Note: During my first year as a PhD student, I took a class on novels in the Early Republic. The class looked at authors such as William Hill Brown, Charles Brockden Brown, Susanna Rowson, Hannah Webster Foster, Catharine Maria Sedgwick, and others. For the course, we had to write brief responses (2-3 pages) to the novels and discussions. While packing to move recently, I came across some of these responses and thought I would share some of them here over the next couple of posts. I am not altering what I originally wrote, unless it provides more clarity. There may be some questions contained within the posts that I did not have answers for when I wrote the, so I will leave those questions where there are, hoping they will spark conversation about the topic. I wrote today’s post on March 30, 2010.
The description of David Wilson’s letter to Mrs. Wilson at the end of Catharine Maria Sedgwick’s A New-England Tale encapsulates a couple of issues that Sedgwick addresses within her text. In the letter, David speaks to his mother about religious hypocrisy, incoporporates the Enlightenment debate over nature versus nurture, and tackles the importance of a “republican” mother to future generations. These topics appear within the course of one paragraph that barely takes up half of a page within the text.
David begins his letter by questioning his own soul and beliefs. He writes to his mother, “If I have a soul . . . eternity will be spent in cursing her who has ruined it” (173). Moving from his existential questioning, David begins to completely tear into his mother’s hypocritical Calvanistic beliefs. He tells her that she “neither fear[s] [hell], or believe[s] it; for if [she] did, [her] religion would be something besides a cloak to hide [her] hard, cruel heart” (173-174). Mrs. Wilson’s hypocrisy causes David to answer his previous query with a resounding “No!” because he sees his mother spout religious beliefs while all the while acting against those same beliefs. The Calvanistic beliefs of his mother appear later in the letter when he attacked, blatantly, the belief of predestination and spiritual awakening by saying, “I could do nothing to save my own would” (174).

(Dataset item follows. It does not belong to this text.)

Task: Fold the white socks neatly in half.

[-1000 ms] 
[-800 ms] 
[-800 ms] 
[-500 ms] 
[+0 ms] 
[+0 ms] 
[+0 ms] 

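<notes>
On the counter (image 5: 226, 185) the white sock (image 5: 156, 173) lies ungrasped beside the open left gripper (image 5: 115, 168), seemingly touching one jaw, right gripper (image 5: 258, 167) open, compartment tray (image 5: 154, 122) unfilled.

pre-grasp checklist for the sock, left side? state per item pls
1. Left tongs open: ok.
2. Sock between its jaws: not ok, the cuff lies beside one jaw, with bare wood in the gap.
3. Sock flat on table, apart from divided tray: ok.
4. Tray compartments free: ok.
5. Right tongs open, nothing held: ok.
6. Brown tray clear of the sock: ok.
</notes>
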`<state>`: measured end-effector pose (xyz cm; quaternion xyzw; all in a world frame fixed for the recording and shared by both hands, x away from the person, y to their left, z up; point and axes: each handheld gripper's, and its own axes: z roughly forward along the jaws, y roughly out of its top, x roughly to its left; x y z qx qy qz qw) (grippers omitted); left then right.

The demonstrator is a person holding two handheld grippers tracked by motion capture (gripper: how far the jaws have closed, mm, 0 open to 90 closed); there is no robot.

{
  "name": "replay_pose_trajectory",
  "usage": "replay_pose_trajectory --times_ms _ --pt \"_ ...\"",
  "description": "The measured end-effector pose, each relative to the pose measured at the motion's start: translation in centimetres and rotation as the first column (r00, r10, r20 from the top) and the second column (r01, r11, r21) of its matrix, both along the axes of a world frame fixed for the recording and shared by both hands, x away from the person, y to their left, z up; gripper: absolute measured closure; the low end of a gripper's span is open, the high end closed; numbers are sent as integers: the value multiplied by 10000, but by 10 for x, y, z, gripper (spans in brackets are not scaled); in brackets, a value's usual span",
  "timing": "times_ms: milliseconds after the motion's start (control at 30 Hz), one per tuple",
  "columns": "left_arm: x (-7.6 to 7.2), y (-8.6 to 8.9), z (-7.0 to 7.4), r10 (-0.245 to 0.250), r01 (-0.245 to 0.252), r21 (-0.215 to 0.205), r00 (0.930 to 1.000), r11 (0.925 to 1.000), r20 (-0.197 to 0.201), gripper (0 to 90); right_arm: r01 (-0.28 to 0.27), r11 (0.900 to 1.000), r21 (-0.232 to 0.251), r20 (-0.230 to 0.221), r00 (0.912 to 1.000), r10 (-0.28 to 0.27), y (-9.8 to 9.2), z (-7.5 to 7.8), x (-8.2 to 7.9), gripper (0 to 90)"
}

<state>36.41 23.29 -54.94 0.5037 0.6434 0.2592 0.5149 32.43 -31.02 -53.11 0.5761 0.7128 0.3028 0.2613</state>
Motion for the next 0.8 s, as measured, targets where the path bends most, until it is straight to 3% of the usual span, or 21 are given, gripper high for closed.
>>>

Along with his attacks on Mrs. Wilson’s hypocritical nature, we encounter a commentary on the Enlightenment debate surrounding nature versus nurture. Obviously, David sides with nurture. He tells his mother he “might have believed [in religion] if [he] had seen more like Jane Elston” (174). He continues by informing his mother, four times, “that you taught me,” placing the emphasis of his demise on her, not his own actions. He even concludes by invoking the Locean blank slate, “My mind was a blank, and you [mother] put your own impression on it” (174). Extrapolated outwards, we see this debate throughout the novel as a whole in the form of Mrs Wilson’s other children. However, the debate falters a little considering Jane’s mother and her facade of religion.
Since Mrs. Wilson does not embody the ideal “republican” mother, David’s condemnation of her helps to amplify the thought that in order to maintain a thriving republic one must have a good education and example at home. David’s education, as we see in his letter and throughout the text, involves him following his mother to religious meetings, watching her publicly and privately, and moving in to college all the while questioning what he has been taught. He epitomizes the importance of being raised by a mother who upholds the ideals of the republic. Since he did not have this example, he, and his sisters, succumb to the “thorny path” of life.
Obviously, the novel incorporates more ideas and social discussions thanked see in the half page letter from David. However, his letter does reinforce some of the key topics that Sedgwick explores within the context of A New-England Tale. The negative aspects of religious hypocrisy and Calvanism appear. We see, in a negative way, a comment on the “republican” mother and her example. Finally, we encounter a new debate, one brought on by the Enlightenmnet, about the true way individuals learn. We must take all of this with the knowledge that at the end of the novel, David’s mother abandons him and refuses to get him out of jail.